§ Problem to solve
Print the listing exactly, but only as far as the line containing "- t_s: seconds". The first line and that line are both included.

§ Supplied material
::::
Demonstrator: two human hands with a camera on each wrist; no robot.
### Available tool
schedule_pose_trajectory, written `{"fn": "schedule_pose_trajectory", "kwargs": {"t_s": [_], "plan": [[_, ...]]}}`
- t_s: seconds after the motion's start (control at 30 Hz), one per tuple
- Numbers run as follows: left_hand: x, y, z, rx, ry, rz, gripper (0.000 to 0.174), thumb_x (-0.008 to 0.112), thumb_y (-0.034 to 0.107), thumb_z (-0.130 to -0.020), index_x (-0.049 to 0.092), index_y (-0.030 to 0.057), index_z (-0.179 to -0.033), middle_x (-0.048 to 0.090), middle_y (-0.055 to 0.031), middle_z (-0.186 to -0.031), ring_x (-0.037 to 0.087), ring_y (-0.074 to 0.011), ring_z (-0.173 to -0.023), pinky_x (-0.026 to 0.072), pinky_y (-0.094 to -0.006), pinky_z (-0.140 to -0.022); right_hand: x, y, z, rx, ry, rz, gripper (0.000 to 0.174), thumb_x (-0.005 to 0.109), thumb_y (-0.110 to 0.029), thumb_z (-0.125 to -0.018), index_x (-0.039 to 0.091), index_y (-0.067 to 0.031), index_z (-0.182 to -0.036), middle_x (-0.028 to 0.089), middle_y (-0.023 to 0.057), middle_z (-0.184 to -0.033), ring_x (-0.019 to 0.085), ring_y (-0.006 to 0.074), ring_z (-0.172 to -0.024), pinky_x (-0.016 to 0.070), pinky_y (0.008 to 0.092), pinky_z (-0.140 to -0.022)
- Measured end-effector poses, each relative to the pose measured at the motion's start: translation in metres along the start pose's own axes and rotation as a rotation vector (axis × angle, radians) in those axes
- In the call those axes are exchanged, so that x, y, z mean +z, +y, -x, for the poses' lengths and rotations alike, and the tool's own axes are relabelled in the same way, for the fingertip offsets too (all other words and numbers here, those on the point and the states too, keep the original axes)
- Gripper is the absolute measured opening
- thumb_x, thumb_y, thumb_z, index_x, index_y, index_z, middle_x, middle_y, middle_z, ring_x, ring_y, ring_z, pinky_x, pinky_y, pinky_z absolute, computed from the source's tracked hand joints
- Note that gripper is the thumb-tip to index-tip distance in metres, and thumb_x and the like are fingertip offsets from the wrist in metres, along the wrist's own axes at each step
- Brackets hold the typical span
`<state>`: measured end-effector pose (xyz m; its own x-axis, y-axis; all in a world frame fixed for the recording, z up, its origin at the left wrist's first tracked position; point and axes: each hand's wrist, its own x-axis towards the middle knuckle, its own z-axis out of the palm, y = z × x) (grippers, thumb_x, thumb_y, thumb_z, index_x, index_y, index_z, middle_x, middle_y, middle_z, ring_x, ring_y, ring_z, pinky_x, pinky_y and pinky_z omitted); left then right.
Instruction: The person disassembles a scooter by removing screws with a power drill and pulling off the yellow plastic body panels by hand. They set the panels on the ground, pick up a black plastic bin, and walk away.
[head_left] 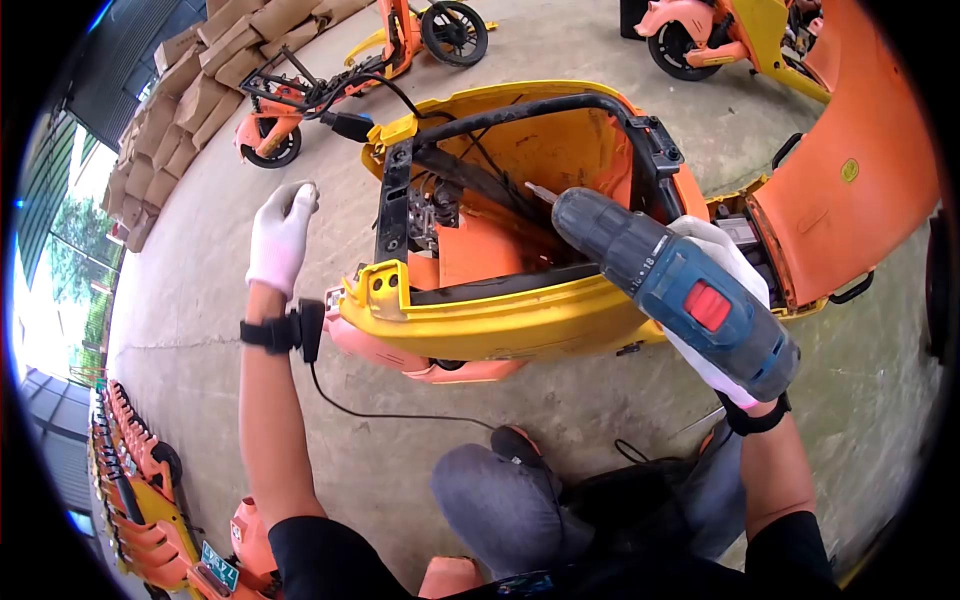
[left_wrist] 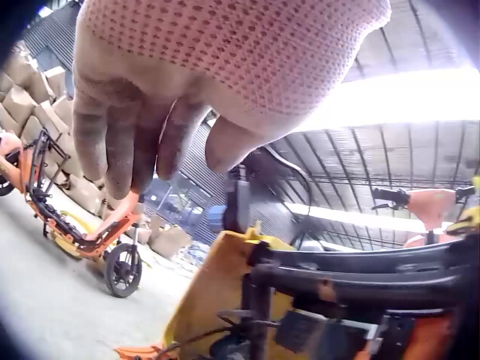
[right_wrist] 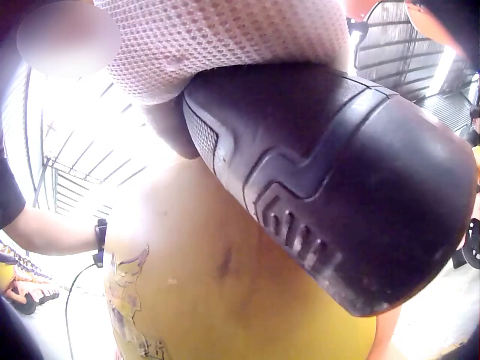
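Head view, left hand: I see the gloved left hand [head_left: 282, 235] raised in the air, left of the yellow scooter shell [head_left: 500, 320] and touching nothing.
Head view, right hand: the right hand [head_left: 728, 258] is wrapped around a blue cordless drill [head_left: 675, 285]. Its bit points into the open shell, which lies on the concrete in front of me.
Head view, surroundings: an orange panel [head_left: 850, 200] is on the right, with cardboard boxes [head_left: 200, 90] and a bare scooter frame [head_left: 290, 110] behind.
Left wrist view: the fingers [left_wrist: 120, 150] hang down close together, loosely bent, with nothing between them. The shell [left_wrist: 210, 300] and its black bar [left_wrist: 360, 277] are below.
Right wrist view: the fingers [right_wrist: 225, 37] are clamped on the drill's grip [right_wrist: 330, 187], just above the shell [right_wrist: 225, 300].
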<state>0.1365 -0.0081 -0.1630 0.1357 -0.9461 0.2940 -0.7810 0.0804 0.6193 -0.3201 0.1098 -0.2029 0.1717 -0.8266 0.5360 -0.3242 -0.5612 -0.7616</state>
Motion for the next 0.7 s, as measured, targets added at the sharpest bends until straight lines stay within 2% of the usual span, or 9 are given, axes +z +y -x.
{"fn": "schedule_pose_trajectory", "kwargs": {"t_s": [0.1,0.23,0.3,0.33,0.43,0.5,0.6,0.63,0.7], "plan": [[-0.001,0.042,0.041,0.107,-0.055,0.103,0.043,0.05,0.036,-0.101,0.063,-0.0013,-0.118,0.068,-0.0083,-0.105,0.065,-0.016,-0.096,0.0485,-0.0294,-0.083,0.0,0.001,0.0,-0.029,0.006,0.01,0.04,0.073,-0.002,-0.075,0.063,-0.0009,-0.113,0.061,0.011,-0.12,0.061,0.0204,-0.106,0.0472,0.0296,-0.093],[0.001,0.074,0.089,0.116,-0.152,0.268,0.043,0.047,0.035,-0.102,0.063,-0.0019,-0.117,0.069,-0.0084,-0.103,0.064,-0.0152,-0.095,0.0486,-0.0287,-0.083,0.003,0.002,0.0,-0.074,0.037,0.044,0.041,0.074,0.004,-0.072,0.061,0.0006,-0.111,0.061,0.01,-0.117,0.062,0.0191,-0.097,0.0485,0.0289,-0.087],[0.001,0.068,0.103,-0.039,-0.096,0.327,0.043,0.047,0.035,-0.102,0.063,-0.0029,-0.116,0.069,-0.0088,-0.102,0.064,-0.0142,-0.093,0.049,-0.0284,-0.083,0.003,0.003,0.001,-0.08,0.048,0.025,0.04,0.073,0.004,-0.073,0.061,0.0007,-0.111,0.061,0.01,-0.117,0.062,0.0195,-0.097,0.0485,0.0289,-0.087],[0.004,0.059,0.107,-0.118,-0.084,0.333,0.037,0.049,0.025,-0.101,0.06,-0.0059,-0.117,0.068,-0.0113,-0.101,0.064,-0.0138,-0.085,0.0518,-0.0288,-0.077,0.003,0.004,0.002,-0.051,0.046,-0.014,0.04,0.073,0.004,-0.072,0.061,0.0007,-0.111,0.061,0.01,-0.118,0.062,0.0194,-0.099,0.0482,0.0288,-0.087],[0.029,0.01,0.109,-0.323,-0.351,0.307,0.037,0.049,0.024,-0.099,0.057,-0.0004,-0.126,0.067,-0.0113,-0.11,0.065,-0.0194,-0.096,0.0527,-0.0327,-0.088,-0.001,0.003,0.002,-0.045,0.019,-0.034,0.041,0.072,0.005,-0.071,0.061,0.0005,-0.111,0.06,0.01,-0.119,0.061,0.019,-0.1,0.0475,0.0287,-0.089],[0.08,-0.158,0.097,-0.143,-0.47,0.536,0.043,0.043,0.028,-0.1,0.048,0.0058,-0.137,0.059,-0.0115,-0.127,0.059,-0.0239,-0.114,0.0462,-0.0364,-0.101,-0.002,0.003,0.0,-0.078,-0.015,-0.012,0.042,0.072,0.006,-0.071,0.062,0.0004,-0.111,0.06,0.0098,-0.119,0.06,0.0187,-0.101,0.0471,0.0287,-0.09],[0.11,-0.14,0.104,-0.037,-0.558,0.447,0.047,0.038,0.032,-0.101,0.041,0.01,-0.143,0.05,-0.0104,-0.139,0.049,-0.0242,-0.126,0.0387,-0.0377,-0.108,-0.002,0.003,0.0,-0.072,-0.018,0.012,0.043,0.072,0.006,-0.07,0.062,0.0004,-0.111,0.059,0.0098,-0.12,0.06,0.0181,-0.103,0.0465,0.0289,-0.091],[0.109,-0.113,0.101,-0.035,-0.555,0.451,0.047,0.038,0.032,-0.101,0.041,0.01,-0.143,0.05,-0.0104,-0.139,0.049,-0.0242,-0.126,0.0387,-0.0377,-0.108,-0.002,0.001,0.0,-0.064,-0.02,0.003,0.044,0.073,0.005,-0.069,0.062,0.0004,-0.111,0.059,0.0095,-0.12,0.059,0.0178,-0.102,0.0465,0.0289,-0.091],[0.089,-0.047,0.09,0.099,-0.708,-0.763,0.046,0.036,0.032,-0.101,0.042,0.0106,-0.142,0.049,-0.0084,-0.141,0.046,-0.0223,-0.129,0.0362,-0.0364,-0.111,-0.002,0.0,0.001,-0.053,-0.021,-0.005,0.044,0.073,0.005,-0.069,0.062,0.0003,-0.112,0.06,0.0092,-0.119,0.059,0.0176,-0.102,0.0464,0.0289,-0.091]]}}
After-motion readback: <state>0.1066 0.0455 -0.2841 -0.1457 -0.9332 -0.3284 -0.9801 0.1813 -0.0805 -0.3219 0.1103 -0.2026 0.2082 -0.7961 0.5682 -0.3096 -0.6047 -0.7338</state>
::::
§ Exercise result
Demonstrator: two human hands with a camera on each wrist; no robot.
### Available tool
schedule_pose_trajectory, written `{"fn": "schedule_pose_trajectory", "kwargs": {"t_s": [_], "plan": [[_, ...]]}}`
- t_s: seconds after the motion's start (control at 30 Hz), one per tuple

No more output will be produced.